**Exercise:**
Extract, verbatim, all lines starting at the one containing "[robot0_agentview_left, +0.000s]" and ending with the final line of the listing, and no others.

**Listed entries:**
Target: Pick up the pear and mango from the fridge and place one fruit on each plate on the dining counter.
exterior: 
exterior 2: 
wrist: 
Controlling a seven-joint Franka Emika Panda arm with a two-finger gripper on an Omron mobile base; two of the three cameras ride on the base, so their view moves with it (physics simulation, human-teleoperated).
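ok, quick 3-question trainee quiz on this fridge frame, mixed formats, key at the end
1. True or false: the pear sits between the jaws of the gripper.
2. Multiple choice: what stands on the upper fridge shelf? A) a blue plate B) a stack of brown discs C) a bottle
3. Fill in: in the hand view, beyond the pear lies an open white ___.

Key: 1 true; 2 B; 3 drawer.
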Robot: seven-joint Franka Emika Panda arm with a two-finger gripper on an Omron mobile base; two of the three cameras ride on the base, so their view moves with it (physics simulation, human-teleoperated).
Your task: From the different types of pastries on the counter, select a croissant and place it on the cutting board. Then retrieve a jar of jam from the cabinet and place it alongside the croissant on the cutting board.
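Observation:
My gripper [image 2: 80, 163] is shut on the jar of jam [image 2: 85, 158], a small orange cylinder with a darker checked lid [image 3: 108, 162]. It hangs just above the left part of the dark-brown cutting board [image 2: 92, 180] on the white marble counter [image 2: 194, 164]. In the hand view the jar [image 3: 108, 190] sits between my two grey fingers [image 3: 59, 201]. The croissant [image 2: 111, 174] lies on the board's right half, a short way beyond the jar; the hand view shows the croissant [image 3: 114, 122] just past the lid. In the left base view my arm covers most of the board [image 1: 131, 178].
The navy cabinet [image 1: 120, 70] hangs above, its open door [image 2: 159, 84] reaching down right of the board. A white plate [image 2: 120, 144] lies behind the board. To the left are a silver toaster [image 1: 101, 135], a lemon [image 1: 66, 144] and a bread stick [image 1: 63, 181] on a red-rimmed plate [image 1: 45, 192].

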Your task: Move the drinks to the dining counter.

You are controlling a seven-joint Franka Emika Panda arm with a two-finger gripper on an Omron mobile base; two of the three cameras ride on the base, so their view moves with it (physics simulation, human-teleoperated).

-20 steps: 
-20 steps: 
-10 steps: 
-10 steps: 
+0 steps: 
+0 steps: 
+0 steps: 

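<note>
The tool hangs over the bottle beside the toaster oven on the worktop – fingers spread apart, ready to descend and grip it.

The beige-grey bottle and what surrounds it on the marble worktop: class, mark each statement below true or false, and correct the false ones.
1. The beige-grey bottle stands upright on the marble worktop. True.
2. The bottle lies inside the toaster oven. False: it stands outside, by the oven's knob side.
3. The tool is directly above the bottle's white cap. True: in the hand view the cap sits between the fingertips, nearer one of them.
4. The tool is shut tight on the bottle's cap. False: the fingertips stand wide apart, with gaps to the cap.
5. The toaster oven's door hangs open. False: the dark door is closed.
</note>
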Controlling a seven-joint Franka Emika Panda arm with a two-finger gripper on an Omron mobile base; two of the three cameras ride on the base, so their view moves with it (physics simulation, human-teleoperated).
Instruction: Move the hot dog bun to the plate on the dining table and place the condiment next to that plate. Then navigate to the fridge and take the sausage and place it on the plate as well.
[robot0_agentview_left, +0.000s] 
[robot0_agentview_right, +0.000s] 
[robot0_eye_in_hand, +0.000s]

**Answer area:**
[robot0_agentview_left, +0.000s] 
[robot0_agentview_right, +0.000s] 
[robot0_eye_in_hand, +0.000s]

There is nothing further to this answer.